→ **INSTRUCTIONS FOR THE TASK**
Copy out all lines in the material below that contain the string "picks".

→ **SOURCE RECORDS**

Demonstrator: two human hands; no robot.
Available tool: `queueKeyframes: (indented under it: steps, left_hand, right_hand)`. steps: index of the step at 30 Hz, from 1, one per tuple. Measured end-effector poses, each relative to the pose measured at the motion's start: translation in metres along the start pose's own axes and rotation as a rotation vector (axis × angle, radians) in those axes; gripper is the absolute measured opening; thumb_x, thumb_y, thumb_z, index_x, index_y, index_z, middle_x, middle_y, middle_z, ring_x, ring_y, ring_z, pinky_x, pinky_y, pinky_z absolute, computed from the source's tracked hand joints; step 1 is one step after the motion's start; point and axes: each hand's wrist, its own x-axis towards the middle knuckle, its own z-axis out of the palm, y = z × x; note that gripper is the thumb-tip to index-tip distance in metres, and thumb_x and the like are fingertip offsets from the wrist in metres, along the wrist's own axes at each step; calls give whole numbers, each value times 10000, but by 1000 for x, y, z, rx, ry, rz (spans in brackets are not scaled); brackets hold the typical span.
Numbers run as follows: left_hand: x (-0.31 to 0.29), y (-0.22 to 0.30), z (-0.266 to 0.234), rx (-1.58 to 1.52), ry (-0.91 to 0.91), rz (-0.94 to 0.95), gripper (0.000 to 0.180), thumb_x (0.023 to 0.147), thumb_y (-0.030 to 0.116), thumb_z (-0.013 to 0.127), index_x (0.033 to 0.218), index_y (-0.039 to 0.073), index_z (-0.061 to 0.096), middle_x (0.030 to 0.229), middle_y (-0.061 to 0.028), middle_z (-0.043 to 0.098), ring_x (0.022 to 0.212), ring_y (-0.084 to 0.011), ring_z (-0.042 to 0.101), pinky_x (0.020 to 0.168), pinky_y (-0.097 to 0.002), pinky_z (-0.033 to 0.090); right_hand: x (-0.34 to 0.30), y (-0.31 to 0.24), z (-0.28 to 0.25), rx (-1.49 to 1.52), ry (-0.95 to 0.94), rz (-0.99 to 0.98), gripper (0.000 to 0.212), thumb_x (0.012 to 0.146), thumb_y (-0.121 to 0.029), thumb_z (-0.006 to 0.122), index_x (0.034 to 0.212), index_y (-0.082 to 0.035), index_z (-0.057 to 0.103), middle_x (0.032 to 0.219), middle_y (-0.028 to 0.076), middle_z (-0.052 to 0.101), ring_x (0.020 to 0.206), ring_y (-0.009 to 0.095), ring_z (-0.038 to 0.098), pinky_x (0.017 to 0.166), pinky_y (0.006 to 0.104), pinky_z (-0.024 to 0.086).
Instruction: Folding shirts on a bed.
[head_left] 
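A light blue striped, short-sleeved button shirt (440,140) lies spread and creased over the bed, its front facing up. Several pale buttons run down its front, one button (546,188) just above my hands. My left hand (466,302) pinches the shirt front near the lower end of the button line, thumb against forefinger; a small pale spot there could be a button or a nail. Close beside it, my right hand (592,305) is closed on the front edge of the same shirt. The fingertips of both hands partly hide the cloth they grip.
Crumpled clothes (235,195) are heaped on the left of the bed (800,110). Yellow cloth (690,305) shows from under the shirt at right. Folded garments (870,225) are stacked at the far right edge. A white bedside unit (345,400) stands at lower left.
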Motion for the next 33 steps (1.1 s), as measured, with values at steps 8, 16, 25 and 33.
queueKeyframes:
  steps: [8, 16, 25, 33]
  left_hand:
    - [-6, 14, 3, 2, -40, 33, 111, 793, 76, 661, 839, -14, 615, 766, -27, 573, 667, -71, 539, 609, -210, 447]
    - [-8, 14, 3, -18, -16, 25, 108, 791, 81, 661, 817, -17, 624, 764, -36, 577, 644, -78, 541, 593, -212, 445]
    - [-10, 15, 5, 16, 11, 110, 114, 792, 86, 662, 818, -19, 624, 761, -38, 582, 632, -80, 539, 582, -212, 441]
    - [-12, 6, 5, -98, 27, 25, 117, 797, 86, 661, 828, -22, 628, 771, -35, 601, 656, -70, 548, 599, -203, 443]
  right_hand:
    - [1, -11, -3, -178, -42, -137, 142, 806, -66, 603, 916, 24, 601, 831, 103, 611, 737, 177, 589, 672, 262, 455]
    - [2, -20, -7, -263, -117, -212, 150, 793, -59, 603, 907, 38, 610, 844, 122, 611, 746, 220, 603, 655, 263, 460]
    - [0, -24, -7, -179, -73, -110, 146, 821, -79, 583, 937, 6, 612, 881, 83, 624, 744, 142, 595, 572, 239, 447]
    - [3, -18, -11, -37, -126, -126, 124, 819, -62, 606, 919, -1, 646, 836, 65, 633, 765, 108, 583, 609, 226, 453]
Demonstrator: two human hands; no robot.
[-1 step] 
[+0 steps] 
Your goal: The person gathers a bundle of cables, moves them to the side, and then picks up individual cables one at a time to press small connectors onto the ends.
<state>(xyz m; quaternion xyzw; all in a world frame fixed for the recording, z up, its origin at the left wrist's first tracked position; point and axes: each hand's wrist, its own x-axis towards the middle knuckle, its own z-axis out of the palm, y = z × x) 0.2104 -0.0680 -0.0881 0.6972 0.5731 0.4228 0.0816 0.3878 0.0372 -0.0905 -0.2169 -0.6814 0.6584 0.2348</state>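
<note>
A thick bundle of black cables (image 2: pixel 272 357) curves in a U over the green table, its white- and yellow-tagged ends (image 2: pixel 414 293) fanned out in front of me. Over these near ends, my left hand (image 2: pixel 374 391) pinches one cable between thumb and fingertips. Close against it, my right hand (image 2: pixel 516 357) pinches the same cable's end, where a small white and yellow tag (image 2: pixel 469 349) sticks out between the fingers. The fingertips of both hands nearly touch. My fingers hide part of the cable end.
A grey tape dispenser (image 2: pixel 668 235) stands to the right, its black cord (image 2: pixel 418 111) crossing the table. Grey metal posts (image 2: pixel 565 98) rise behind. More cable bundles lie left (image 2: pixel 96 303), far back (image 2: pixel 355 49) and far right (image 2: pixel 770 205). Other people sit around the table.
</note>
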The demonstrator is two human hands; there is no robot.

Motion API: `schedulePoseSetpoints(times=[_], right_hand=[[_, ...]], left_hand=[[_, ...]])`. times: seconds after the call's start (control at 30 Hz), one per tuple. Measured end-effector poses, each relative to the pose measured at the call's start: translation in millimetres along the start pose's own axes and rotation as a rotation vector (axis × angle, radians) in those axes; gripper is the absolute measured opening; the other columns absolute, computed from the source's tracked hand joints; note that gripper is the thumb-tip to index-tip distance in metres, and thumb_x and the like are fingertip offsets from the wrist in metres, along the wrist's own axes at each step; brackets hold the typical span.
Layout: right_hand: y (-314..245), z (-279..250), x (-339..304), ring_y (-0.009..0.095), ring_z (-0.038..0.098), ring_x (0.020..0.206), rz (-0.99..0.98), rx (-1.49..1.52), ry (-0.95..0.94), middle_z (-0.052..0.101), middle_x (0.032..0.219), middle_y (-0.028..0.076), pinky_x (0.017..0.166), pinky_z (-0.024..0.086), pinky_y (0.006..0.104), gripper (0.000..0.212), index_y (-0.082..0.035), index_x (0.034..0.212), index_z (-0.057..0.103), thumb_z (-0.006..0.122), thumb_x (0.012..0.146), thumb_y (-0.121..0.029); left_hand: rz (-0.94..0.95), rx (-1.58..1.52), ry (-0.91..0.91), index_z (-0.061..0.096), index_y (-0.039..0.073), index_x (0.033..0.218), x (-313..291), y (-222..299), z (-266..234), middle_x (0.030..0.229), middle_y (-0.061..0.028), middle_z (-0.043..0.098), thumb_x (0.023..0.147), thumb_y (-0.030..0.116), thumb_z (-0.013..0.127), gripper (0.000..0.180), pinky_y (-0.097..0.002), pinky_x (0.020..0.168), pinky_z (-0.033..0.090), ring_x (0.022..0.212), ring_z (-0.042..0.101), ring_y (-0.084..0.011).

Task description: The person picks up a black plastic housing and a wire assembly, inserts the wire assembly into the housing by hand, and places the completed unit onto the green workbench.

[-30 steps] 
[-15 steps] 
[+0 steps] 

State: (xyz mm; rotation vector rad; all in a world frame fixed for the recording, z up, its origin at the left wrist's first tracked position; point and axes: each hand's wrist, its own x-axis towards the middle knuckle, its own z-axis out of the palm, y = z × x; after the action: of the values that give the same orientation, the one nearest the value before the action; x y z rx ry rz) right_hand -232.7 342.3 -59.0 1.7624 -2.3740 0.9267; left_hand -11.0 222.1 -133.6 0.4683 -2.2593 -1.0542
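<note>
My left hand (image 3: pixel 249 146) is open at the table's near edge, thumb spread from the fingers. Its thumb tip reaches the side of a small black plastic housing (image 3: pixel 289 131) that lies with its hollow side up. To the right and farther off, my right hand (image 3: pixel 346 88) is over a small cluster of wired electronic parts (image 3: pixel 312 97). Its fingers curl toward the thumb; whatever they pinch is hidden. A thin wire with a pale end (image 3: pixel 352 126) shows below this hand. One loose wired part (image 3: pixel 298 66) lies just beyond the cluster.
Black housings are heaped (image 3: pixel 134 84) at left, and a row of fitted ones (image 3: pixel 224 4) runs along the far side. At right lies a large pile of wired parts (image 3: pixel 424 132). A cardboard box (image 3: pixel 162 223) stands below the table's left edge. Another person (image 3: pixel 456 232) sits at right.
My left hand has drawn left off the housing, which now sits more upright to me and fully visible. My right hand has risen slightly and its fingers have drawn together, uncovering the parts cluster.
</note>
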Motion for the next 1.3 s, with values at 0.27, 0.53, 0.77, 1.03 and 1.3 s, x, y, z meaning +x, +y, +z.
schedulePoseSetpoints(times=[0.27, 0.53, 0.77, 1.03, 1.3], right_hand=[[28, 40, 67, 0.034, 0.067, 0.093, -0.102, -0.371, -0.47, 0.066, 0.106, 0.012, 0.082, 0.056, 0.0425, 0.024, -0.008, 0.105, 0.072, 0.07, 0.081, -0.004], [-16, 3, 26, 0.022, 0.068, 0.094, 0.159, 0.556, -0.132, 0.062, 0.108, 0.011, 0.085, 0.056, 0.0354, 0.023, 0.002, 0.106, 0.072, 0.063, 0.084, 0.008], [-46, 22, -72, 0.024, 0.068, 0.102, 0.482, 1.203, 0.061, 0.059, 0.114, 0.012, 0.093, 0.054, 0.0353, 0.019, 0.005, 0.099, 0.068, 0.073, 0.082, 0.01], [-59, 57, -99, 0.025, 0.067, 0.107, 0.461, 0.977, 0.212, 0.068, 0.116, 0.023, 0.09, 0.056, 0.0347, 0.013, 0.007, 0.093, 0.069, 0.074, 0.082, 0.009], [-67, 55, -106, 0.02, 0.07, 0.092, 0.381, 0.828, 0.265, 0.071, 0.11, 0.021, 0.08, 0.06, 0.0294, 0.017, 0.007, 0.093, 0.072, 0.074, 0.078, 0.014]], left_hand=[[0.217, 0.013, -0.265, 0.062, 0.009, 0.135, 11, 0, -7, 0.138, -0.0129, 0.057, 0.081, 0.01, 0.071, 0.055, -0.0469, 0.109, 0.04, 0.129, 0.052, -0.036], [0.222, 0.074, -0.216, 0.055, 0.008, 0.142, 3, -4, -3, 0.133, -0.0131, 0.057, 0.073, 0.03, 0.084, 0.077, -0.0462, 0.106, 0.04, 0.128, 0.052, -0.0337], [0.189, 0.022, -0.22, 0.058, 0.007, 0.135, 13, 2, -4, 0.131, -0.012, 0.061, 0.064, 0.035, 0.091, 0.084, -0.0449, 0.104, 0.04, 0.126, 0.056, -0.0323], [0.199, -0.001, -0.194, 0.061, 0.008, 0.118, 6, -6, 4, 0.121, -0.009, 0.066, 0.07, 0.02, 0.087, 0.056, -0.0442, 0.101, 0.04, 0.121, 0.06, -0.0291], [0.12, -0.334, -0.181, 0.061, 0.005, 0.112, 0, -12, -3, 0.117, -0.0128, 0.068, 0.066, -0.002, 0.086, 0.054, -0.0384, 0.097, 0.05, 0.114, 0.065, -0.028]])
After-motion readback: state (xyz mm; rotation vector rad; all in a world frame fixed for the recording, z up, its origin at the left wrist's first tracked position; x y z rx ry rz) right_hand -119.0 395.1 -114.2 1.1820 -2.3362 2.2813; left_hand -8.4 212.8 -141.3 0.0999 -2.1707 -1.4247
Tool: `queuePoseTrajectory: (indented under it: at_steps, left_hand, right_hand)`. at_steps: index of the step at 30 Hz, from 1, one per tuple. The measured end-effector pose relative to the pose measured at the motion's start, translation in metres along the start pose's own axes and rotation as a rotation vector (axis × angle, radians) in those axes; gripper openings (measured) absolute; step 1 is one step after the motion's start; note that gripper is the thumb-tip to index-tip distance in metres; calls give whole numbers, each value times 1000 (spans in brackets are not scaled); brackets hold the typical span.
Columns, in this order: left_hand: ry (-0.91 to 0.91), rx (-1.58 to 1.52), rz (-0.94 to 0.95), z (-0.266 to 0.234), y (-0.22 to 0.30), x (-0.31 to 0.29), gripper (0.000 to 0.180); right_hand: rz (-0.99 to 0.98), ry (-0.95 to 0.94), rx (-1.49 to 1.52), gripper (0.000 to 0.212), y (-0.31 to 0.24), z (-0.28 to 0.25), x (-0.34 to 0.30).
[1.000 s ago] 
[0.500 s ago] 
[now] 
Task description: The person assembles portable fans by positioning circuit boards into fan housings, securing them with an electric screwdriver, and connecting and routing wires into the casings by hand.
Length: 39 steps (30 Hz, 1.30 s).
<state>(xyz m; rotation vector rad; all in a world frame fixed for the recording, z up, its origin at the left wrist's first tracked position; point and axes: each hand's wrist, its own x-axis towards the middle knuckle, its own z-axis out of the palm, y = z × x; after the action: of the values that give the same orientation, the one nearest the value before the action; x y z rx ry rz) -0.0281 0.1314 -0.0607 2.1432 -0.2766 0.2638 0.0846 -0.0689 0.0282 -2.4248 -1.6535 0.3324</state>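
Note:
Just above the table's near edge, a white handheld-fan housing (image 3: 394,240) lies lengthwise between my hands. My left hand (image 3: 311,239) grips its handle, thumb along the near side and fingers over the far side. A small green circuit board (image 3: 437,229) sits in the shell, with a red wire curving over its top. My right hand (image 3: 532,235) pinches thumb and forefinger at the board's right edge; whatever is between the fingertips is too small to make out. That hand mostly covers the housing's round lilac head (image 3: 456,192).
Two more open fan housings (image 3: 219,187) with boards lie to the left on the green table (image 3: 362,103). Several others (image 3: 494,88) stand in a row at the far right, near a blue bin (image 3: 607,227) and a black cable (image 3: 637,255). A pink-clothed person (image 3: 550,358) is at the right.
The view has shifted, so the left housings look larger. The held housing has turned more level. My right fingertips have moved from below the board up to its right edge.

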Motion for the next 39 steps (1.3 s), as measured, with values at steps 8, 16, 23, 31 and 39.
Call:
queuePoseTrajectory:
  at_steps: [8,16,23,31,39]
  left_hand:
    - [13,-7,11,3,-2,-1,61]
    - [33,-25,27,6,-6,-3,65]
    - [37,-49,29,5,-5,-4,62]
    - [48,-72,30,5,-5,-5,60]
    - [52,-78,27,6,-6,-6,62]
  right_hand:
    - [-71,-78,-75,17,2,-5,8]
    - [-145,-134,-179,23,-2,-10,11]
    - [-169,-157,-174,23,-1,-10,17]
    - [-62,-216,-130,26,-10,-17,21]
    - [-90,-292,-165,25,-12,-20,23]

→ **RESULT FOR THIS EXERCISE**
Your goal: The person gathers a bundle of cables, moves them to the side, and then picks up individual cables one at a time to press small connectors onto the ends.
Task description: The person picks up a black plastic housing and a wire assembly, inserts the wire assembly into the housing by hand, and places the completed unit onto the green workbench.

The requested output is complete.